## About this exercise
The response must consist of all the records, retyped exactly.

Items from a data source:
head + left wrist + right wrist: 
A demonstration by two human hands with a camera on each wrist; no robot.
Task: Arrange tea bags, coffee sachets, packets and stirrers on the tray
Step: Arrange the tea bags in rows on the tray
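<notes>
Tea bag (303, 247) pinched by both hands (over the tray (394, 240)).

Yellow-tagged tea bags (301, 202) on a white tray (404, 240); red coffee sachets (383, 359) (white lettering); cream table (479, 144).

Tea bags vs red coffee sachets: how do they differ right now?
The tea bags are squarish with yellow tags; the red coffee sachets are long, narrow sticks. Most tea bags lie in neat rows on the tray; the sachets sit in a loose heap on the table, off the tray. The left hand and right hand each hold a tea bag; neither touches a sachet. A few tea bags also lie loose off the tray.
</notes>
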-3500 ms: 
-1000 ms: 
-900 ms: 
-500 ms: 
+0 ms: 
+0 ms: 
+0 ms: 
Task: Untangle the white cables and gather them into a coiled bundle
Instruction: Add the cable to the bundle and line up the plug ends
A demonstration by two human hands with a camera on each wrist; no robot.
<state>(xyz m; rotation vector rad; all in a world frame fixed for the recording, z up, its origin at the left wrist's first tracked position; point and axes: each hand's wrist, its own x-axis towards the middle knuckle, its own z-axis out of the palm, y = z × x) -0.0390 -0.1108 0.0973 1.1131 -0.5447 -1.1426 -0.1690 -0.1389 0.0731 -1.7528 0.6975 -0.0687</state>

## The answer
head + left wrist + right wrist: 
A demonstration by two human hands with a camera on each wrist; no robot.
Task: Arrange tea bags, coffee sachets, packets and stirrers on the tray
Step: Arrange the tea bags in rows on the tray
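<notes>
Tea bag (303, 247) pinched by both hands (over the tray (394, 240)).

Yellow-tagged tea bags (301, 202) on a white tray (404, 240); red coffee sachets (383, 359) (white lettering); cream table (479, 144).

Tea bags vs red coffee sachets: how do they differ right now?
The tea bags are squarish with yellow tags; the red coffee sachets are long, narrow sticks. Most tea bags lie in neat rows on the tray; the sachets sit in a loose heap on the table, off the tray. The left hand and right hand each hold a tea bag; neither touches a sachet. A few tea bags also lie loose off the tray.
</notes>
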-3500 ms: 
-1000 ms: 
-900 ms: 
-500 ms: 
+0 ms: 
+0 ms: 
+0 ms: 
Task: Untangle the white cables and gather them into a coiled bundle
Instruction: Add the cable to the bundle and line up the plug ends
A demonstration by two human hands with a camera on each wrist; no robot.
<state>(xyz m; rotation vector rad; all in a world frame fixed for the recording, z up, its origin at the left wrist's first tracked position; point and axes: each hand's wrist, its own x-axis towards the middle knuckle, its own z-axis out of the palm, y = z × x) -0.0390 -0.1108 0.0973 1.1131 -0.5447 -1.1426 -0.1690 -0.1389 0.0731 -1.7528 0.6975 -0.0687</state>

No additional output will be produced.